O inusitado é a arma do protesto. Mídia e cidadãos se cansaram de atos com discursos em cima de carro de som. A rotinização os tornou insossos, as novas gerações não aturariam o ícone desse estilo no século 20: Fidel Castro. Agora anima o que é veloz, visual e surpreendente. Nessa linha, a ovada é um achado. Adequa-se à perfeição ao formato-mor dos novos tempos, o meme.
A estratégia, longe de nova, tem aparecido mais amiúde. Em julho, na porta de igreja em Curitiba, a noiva, deputada estadual e filha de ministro ganhou chuva, não de arroz, mas de ovos. Tampouco se trata de invenção nacional. Marine Le Pen a purgou em sua última campanha eleitoral.
O jocoso esporte de arremesso de ovos não se distingue –descontado o objeto lançado– de primos mais ofensivos.
Na Coreia, em 2008, George W. Bush conheceu a modalidade lançamento de sapato. Olhando o que se atira, trata-se de achincalhar, uma agressão moral. Atentando para o ato, a agressão é física. Atingindo alma ou corpo, ovadas, sapatadas e congêneres são formas violentas de política. Ridicularizam, desmoralizam, constrangem.
Outro membro da família é o escracho. Visibilizou-se em São Paulo em junho de 2013, usado contra o prefeito. Antes fizera carreira na Argentina, aplicado a torturadores do regime militar. Escrachar consiste em marcar e caçoar, por meio de músicas, encenações, pichações etc.

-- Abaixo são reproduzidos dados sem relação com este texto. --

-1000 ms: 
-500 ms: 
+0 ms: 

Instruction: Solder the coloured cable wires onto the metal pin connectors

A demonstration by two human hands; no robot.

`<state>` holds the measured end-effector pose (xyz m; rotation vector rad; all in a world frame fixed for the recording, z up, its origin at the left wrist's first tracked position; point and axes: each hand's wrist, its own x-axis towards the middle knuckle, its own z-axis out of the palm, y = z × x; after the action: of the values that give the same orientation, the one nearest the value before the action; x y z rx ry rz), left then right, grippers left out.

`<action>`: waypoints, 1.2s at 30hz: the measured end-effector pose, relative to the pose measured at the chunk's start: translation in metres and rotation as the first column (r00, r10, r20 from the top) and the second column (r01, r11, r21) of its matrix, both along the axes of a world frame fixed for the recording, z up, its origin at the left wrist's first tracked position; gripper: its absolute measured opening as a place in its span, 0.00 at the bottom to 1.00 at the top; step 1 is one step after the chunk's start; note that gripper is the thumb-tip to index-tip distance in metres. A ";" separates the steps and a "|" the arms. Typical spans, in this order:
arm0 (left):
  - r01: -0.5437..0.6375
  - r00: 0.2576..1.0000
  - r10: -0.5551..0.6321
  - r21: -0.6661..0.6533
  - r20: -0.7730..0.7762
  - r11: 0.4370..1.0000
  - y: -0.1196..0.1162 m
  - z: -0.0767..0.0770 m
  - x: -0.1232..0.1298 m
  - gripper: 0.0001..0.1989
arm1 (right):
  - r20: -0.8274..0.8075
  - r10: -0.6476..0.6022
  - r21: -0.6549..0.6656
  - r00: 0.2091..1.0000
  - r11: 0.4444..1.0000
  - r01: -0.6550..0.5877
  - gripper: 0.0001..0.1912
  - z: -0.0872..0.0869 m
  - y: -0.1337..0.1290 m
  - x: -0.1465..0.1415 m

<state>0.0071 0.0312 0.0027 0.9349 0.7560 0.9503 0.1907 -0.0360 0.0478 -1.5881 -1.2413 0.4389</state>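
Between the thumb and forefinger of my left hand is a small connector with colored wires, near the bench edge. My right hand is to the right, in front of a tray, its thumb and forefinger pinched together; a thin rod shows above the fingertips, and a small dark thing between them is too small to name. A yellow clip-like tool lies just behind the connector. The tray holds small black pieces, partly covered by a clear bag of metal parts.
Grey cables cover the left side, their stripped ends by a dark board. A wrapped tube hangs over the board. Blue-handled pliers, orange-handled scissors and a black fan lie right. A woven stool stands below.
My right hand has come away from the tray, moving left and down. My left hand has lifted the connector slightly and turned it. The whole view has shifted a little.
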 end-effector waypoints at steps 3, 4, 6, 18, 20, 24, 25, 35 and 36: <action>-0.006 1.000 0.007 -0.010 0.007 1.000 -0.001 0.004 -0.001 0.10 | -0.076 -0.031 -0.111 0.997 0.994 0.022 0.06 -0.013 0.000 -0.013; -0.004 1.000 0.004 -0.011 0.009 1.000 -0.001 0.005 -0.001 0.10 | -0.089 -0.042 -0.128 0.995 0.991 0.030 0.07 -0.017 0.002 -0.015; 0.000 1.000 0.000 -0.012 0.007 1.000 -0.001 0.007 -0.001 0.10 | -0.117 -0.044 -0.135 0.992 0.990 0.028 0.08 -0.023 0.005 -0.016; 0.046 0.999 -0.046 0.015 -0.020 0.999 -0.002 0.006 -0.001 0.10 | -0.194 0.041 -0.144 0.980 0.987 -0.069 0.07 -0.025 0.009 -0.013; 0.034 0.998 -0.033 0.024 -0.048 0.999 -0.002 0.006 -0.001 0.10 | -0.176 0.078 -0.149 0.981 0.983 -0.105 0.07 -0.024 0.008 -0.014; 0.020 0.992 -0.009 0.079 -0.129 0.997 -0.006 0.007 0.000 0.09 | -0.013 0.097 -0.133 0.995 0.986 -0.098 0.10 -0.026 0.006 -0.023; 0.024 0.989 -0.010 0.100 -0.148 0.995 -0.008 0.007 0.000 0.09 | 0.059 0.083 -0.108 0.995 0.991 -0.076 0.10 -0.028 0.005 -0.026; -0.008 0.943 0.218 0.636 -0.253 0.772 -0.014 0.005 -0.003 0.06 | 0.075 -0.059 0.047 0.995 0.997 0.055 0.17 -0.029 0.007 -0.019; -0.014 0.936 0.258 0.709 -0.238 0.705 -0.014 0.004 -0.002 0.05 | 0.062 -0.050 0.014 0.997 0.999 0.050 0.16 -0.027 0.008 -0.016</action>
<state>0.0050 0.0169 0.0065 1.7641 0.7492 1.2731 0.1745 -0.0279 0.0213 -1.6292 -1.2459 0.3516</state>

Grupos autonomistas usam a performance criativamente, combinando artes circenses, plásticas, estilos musicais e cênicos. Costuma ser impactante, encurrala a vítima via humilhação.

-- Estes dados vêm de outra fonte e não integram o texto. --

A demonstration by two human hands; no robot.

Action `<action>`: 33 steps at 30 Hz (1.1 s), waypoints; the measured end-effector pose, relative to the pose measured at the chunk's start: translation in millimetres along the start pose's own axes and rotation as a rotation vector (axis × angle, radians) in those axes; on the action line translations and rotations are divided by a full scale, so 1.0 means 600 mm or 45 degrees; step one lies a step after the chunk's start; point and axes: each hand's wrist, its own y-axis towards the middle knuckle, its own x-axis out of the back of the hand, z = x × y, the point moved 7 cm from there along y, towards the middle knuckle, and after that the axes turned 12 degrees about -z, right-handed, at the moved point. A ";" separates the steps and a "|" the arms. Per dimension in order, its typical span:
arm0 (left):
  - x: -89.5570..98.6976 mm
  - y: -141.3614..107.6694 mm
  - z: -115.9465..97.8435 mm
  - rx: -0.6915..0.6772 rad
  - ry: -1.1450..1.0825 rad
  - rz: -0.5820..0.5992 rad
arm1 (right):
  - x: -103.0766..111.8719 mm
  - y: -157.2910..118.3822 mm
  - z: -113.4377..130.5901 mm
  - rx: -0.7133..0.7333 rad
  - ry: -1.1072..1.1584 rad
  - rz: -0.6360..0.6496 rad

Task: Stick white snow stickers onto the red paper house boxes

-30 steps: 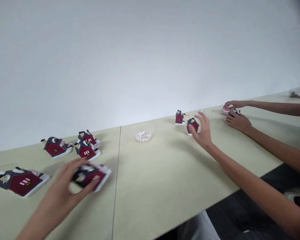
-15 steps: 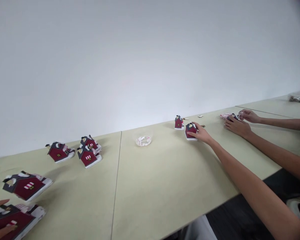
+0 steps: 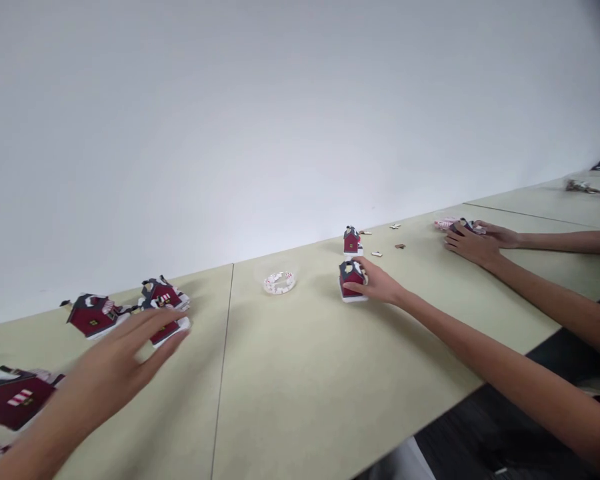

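My right hand grips a small dark-red toy house with a grey roof and white base, thumb on its front wall and fingers round the side. My left hand stretches out over the left part of the table, thumb and fingers apart. Its fingertips are in front of another red house and hide part of it; whether they touch it I cannot tell. Close behind that one stands a similar house, and a further house is left of it.
A clear round tub with white and red pieces stands mid-table. One more house and several small loose pieces lie at the back. To the right, a co-worker's hands work on a house. Another house is at lower left.
My left hand has moved from the nearest house at lower left up and right towards the pair of houses. My right hand has brought its house left and nearer to me.
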 end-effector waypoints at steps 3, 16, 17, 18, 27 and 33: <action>-0.141 0.098 -0.055 -0.032 -0.090 0.268 | -0.033 -0.023 0.066 0.136 0.009 0.105; -0.441 0.227 -0.041 -0.146 0.288 1.050 | 0.051 0.107 -0.236 -0.472 -0.637 -0.173; -0.447 0.229 -0.042 -0.140 0.340 1.063 | 0.049 0.111 -0.245 -0.492 -0.637 -0.172; -0.452 0.230 -0.043 -0.136 0.388 1.077 | 0.046 0.114 -0.250 -0.501 -0.629 -0.174; -0.478 0.216 -0.066 -0.151 0.431 1.176 | 0.040 0.069 -0.134 -0.362 -0.262 -0.278; -0.469 0.222 -0.083 -0.152 0.260 1.113 | -0.049 0.005 0.076 -0.283 0.625 -0.180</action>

Movimentos tradicionais também se apropriaram disso. Em março, panfletos da CUT prometiam visitas-surpresa a apoiadores de Temer em lugares públicos. O aeroporto é uma locação preferencial, como souberam Eduardo Cunha e Janaína Paschoal.
O escracho é velho de guerra. Mussolini talvez tenha sido o mais ativo usuário. Os nazistas o empregaram contra judeus, marcando suas residências. Franco o adotou na Espanha, contra indesejáveis de toda sorte –de gays a ciganos.

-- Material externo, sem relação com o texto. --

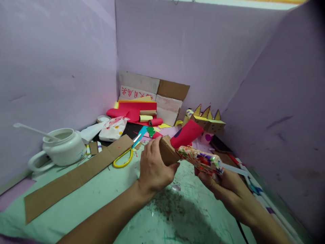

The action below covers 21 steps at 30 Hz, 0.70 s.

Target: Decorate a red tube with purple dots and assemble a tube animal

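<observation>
My left hand [154,166] is wrapped round a small brown cardboard box [168,154], held tilted above the table. A red paper tube [187,133] with a dark patch stands out of the box's far side. In my right hand [228,189] is a glue gun [199,159] with a colourful flowered body. Its nozzle end meets the box edge close to the red tube; whether it touches I cannot tell. From the gun's rear sticks a pale glue stick [233,168]. The right fingers are partly hidden behind the gun.
A long cardboard strip [76,183] and yellow-handled scissors [123,159] lie left of my hands. Farther left stands a white pot [64,149] with a spoon. Red papers [137,108], a folded carton [167,105] and a spiked cardboard piece [209,123] are at the back. Markers [270,210] line the right edge.
</observation>
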Tool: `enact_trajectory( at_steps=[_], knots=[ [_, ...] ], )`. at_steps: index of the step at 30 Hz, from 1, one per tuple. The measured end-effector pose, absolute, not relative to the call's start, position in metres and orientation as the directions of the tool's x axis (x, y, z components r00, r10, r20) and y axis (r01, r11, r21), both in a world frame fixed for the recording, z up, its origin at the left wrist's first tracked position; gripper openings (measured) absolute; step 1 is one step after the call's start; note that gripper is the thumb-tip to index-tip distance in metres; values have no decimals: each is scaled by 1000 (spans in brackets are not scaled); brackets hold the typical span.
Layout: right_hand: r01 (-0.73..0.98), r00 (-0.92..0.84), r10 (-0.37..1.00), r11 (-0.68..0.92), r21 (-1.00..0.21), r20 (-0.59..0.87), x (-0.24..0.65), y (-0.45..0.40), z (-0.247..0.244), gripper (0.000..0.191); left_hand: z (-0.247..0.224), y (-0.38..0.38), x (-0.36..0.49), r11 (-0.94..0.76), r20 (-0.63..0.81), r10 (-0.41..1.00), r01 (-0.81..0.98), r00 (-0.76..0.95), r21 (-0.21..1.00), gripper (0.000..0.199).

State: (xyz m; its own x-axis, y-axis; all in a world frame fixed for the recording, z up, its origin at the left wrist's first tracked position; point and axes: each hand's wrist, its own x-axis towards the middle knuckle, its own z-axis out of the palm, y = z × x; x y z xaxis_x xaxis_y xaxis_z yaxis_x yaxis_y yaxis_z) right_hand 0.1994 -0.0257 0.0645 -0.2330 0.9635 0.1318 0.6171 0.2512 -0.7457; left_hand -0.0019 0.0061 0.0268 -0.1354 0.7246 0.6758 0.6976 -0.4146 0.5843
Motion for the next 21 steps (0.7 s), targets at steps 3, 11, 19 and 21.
enact_trajectory(
  at_steps=[3, 11, 19, 21],
  knots=[
    [607, -242, 953, 293, -739, 180, 197, -27, 69, 48, 27, 5, -1, -413, 672, 727, 693, -140, 591, 87],
    [218, -111, 950, 308, -926, 290, 212, -23, 59, 35, 36, 8, -6, -364, 471, 861, 414, -194, 834, 88],
    [-204, 102, 966, 255, -945, 238, 215, -12, 45, 34, 36, 10, -5, -202, 197, 966, -12, -167, 979, 85],
    [-180, 115, 964, 257, -949, 239, 214, -11, 41, 32, 36, 10, -5, -209, 203, 965, -23, -169, 978, 86]
  ],
)
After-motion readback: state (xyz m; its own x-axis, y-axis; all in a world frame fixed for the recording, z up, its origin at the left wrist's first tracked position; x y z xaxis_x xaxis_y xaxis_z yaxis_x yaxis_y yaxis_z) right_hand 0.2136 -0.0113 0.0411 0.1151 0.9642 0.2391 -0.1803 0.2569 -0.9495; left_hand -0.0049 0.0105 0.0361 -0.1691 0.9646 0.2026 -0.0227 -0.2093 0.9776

Primo de segundo grau é o apedrejamento. A ação soa bárbara e antiga, mas nunca saiu de moda. Um jogador de futebol equatoriano recebeu o tratamento, antes de partida da Copa Sul-Americana 2017. Em abril, Nicolás Maduro ganhou um combinado: pedradas e ovadas, no Estado de Bolívar. Outro presidente das redondezas passou mais apuro em dezembro: as pedras quebraram os vidros do carro que conduzia Mauricio Macri, em Mar del Plata.
De ovos a pedras há distância, mas o princípio permanece, a conversão do adversário em inimigo. A desclassificação supõe ajuizar que o debate de ideias perdeu sentido e que não vale a pena ouvir, conversar ou considerar os que pensam diferente.
Nesta semana, um ministro do TSE escapou por pouco. Desta vez nem ovo, nem pedra, tomate. Membro do movimento Tomataço queria repetir na pessoa de Gilmar Mendes o que já praticara contra seu carro e sua faculdade. O plano abortado consistia em amassar o legume podre na cabeça do magistrado.
Mendes é das figuras menos amadas do país, mas o perpetrador do gesto tampouco inspira amizade. Sua camiseta estampava: "Desgovernantes, atendam a nossa pauta ou a desobediência civil vai te pegar". Um pega-pega não só com tomates. A carreira de Ricardo Rocchi esclarece seu horizonte: passou pelo SOS Forças Armadas e pelo Pátria Armada. No Facebook acrescenta: "E isso é só o início".
Tais ataques a figuras públicas se distribuem à direita e à esquerda, sem corresponder a nenhuma ideologia. São formas despolitizantes de política. Não fomentam o debate sobre problemas coletivos, sobre estilos de gestão, capacitação de mandatários ou candidatos. Como se alicerçam na humilhação, em vez de em argumentos, apenas desclassificam, desclassificando, por contaminação, quem ataca.
Ovos e tomates fomentam riso catártico. Afora esse prazer momentâneo, não trazem nenhum benefício, nem para os envolvidos, menos ainda para a democracia. São estratégias que eliminam a política, ao recorrerem à forma mais crua e direta de imposição das próprias ideias: a violência.